The list of dietary magnesium sources shows that although it might be possible for a person to obtain optimum, or at least minimum, amounts of magnesium from the diet, doing so on a daily basis would take very careful planning.  When processed food is part of the diet, it becomes even more unlikely for the general public to consume enough magnesium through dietary sources alone on a daily basis.

Only supplementation is likely to make up for such a widespread magnesium deficiency for most people. Since the same problems with soil depletion and diet cause deficiencies in many other vital minerals, it would be a good idea to supplement magnesium and to also supplement with a wide range of other minerals. The very best mineral supplements are those derived from whole food and plant sources because they are more readily absorbed than mined rock minerals.  Taking a tablespoon of molasses daily is an excellent choice for supplementing magnesium as well as many other minerals.

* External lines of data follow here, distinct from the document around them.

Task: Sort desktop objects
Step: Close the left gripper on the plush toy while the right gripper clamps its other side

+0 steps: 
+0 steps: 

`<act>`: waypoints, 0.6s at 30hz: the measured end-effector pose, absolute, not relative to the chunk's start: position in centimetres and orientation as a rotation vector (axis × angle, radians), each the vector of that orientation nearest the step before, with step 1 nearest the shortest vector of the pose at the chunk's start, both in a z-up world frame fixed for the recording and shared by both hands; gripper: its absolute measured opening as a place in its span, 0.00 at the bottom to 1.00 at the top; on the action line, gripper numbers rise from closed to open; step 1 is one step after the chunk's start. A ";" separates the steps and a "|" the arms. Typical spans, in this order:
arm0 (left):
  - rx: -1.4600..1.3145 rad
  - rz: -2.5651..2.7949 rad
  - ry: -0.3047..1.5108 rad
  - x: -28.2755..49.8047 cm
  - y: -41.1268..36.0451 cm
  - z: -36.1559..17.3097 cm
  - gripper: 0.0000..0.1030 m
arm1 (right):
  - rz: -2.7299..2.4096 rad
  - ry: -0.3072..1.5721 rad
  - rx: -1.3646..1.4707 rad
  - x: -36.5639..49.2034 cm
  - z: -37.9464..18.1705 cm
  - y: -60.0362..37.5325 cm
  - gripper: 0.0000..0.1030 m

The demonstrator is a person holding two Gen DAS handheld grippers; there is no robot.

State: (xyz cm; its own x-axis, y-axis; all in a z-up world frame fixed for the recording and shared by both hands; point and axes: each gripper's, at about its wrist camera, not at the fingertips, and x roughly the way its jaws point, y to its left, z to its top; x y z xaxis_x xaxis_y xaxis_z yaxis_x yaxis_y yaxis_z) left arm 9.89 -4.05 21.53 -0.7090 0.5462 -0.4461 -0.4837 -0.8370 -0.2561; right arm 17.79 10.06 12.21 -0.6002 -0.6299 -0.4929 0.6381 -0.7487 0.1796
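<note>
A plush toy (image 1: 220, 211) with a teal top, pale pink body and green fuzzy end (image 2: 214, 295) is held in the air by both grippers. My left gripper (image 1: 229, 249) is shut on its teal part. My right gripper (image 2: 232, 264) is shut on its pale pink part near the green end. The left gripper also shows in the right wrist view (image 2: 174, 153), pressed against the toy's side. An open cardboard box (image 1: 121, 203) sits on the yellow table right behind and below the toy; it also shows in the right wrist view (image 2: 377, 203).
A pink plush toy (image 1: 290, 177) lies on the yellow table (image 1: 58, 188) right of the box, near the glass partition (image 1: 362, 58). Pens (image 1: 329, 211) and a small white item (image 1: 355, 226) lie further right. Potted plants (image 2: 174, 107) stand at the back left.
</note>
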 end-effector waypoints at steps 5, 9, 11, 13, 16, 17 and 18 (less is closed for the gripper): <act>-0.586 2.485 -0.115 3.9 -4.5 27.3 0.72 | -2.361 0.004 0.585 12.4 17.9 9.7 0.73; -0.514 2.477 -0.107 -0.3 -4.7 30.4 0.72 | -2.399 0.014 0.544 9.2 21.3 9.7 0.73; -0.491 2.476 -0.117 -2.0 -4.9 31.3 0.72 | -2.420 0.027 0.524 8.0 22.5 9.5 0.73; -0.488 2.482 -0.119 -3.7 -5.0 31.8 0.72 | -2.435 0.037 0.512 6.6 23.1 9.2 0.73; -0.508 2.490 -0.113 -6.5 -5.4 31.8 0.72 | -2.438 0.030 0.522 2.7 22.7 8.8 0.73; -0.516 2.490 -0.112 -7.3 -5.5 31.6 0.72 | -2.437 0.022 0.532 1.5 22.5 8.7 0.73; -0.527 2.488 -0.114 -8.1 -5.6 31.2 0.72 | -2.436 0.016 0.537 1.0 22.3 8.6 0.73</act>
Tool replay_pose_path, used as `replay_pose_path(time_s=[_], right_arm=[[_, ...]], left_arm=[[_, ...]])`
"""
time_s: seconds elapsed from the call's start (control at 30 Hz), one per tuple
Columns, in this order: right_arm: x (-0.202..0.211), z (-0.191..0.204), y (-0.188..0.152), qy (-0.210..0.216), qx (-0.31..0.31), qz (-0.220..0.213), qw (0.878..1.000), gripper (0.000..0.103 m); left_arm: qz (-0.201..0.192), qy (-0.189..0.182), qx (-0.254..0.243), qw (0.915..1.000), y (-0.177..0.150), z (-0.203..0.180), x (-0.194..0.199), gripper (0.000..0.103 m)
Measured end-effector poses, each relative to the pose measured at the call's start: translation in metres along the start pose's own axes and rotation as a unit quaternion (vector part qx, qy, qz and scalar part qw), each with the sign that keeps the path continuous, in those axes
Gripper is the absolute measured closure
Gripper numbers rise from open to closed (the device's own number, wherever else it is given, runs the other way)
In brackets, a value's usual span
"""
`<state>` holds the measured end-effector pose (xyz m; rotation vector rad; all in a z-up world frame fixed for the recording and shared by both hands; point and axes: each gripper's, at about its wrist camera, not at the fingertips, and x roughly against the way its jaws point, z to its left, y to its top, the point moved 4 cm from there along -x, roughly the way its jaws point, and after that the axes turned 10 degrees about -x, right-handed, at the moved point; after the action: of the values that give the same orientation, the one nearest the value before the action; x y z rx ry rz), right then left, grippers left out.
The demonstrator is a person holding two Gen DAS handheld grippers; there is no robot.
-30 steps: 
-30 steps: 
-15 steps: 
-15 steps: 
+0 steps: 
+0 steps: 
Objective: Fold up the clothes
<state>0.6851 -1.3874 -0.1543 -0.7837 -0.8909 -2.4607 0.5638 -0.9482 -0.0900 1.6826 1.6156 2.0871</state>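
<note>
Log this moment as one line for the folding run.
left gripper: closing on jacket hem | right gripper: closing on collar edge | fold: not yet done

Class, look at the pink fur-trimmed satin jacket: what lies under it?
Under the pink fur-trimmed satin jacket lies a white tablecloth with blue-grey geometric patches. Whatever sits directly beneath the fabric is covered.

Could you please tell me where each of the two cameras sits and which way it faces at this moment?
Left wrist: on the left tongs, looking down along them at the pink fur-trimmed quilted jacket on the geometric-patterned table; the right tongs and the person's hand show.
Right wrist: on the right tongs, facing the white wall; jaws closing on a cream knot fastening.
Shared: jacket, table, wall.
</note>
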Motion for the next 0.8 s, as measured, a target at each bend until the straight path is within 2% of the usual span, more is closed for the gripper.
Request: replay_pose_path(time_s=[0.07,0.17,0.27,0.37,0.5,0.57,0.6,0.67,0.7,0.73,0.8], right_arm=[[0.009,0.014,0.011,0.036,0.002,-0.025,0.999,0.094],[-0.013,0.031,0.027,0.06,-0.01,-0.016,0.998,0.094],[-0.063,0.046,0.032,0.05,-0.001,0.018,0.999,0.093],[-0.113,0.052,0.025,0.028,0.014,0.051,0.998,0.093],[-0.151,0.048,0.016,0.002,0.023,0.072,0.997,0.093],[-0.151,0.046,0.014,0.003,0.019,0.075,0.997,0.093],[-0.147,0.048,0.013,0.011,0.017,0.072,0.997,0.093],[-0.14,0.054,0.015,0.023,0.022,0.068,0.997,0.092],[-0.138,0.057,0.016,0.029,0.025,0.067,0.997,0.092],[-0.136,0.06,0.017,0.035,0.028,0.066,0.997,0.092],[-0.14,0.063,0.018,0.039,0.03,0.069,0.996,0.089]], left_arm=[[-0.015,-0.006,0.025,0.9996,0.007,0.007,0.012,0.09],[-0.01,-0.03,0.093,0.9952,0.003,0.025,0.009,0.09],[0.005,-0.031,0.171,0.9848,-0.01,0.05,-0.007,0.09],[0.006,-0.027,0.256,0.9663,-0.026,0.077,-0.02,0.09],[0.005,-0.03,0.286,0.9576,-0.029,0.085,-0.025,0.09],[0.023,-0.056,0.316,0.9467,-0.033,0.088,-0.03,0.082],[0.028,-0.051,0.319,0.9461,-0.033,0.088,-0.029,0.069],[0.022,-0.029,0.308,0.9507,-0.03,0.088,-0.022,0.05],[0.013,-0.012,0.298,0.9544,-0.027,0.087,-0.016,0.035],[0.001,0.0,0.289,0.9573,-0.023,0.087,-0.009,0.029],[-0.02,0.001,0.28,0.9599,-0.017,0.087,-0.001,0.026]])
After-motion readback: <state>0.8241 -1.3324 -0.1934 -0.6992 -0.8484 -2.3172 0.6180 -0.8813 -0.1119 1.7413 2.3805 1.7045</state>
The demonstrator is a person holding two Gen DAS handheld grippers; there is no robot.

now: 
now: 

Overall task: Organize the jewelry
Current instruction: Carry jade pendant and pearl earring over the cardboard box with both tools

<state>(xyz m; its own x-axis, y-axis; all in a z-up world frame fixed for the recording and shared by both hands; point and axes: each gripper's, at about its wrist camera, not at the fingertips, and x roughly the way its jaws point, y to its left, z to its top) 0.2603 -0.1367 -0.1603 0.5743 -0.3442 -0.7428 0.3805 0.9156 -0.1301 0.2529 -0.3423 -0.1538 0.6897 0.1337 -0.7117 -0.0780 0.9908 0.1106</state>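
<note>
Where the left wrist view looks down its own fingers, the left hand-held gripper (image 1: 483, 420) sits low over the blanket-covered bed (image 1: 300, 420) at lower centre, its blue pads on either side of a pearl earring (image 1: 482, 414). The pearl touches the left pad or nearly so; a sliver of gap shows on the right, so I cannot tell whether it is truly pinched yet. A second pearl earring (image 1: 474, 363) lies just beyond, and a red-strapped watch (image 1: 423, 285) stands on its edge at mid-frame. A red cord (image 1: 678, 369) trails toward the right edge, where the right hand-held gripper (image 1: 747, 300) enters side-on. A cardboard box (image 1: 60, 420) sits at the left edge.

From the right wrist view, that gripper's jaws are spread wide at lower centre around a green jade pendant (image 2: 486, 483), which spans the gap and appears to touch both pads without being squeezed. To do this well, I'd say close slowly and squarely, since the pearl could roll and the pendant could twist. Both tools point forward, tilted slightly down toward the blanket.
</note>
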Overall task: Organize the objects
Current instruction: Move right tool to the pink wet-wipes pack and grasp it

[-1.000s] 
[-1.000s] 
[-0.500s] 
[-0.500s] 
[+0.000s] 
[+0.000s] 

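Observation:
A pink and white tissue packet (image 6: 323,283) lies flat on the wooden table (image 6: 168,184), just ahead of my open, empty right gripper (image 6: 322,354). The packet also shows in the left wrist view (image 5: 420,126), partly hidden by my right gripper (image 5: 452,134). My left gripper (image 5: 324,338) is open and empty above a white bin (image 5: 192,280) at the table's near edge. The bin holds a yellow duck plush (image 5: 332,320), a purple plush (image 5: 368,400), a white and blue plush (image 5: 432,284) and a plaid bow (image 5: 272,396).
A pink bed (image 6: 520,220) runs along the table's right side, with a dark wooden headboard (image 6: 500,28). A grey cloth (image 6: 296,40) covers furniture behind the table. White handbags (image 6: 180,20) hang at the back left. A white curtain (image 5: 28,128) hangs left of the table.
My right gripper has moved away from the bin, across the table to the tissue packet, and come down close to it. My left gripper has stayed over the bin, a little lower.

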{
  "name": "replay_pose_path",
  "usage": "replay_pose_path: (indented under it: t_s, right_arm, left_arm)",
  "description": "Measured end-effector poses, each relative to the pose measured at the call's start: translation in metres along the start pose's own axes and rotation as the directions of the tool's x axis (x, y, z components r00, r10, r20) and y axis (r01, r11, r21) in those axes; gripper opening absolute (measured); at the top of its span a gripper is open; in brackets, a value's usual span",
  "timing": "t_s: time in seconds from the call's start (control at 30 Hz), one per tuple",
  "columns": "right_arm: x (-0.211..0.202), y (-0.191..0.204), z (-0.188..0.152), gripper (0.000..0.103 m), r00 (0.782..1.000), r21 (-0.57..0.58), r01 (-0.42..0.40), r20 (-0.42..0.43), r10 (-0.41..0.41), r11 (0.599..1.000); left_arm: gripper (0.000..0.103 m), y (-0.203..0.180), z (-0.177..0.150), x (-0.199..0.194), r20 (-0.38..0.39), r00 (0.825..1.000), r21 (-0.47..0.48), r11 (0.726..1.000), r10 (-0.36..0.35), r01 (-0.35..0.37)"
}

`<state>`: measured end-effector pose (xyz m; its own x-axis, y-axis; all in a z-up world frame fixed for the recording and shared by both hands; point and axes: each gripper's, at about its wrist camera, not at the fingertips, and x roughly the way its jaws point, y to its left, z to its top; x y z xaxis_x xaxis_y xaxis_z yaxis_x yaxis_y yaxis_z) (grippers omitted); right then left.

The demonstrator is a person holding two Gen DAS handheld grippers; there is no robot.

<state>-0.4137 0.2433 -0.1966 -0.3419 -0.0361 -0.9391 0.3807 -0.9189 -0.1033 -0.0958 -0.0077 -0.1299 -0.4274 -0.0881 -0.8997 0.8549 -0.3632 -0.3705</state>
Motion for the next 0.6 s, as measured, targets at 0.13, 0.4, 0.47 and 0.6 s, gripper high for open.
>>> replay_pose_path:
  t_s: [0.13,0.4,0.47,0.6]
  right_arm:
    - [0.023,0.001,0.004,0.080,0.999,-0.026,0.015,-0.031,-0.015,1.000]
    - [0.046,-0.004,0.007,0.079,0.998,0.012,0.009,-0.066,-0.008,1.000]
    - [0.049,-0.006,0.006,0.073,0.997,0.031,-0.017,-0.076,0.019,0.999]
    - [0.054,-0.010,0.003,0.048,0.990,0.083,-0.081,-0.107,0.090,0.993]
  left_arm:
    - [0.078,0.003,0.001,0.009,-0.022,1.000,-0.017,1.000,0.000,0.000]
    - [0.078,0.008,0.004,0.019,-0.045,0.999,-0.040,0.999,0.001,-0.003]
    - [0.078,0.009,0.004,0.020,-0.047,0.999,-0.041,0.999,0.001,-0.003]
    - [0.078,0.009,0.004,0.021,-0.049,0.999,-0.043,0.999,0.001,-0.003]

If you want to take a pill instead, it is believed that the best forms of supplemental magnesium are the ones chelated to an amino acid (magnesium glycinate, magnesium taurate) or a Krebs cycle intermediate (magnesium malate, magnesium citrate, magnesium fumarate).  The only side effect of too much magnesium is loose stool. Reducing the dosage or dividing daily doses into smaller amounts resolves the problem.

Blood tests for magnesium are notoriously inaccurate since only about 1 percent of the total body magnesium pool exists outside of living cells. Thus, blood serum levels are inaccurate and your doctor can’t easily tell by a blood test if your magnesium levels are low.

For optimum health, magnesium and calcium intake needs to be at about a 1 to 2 ratio. So, if you supplement with 500 mg of magnesium, you should supplement with 1000 mg of calcium (or less if you get plenty of dietary calcium and little dietary magnesium).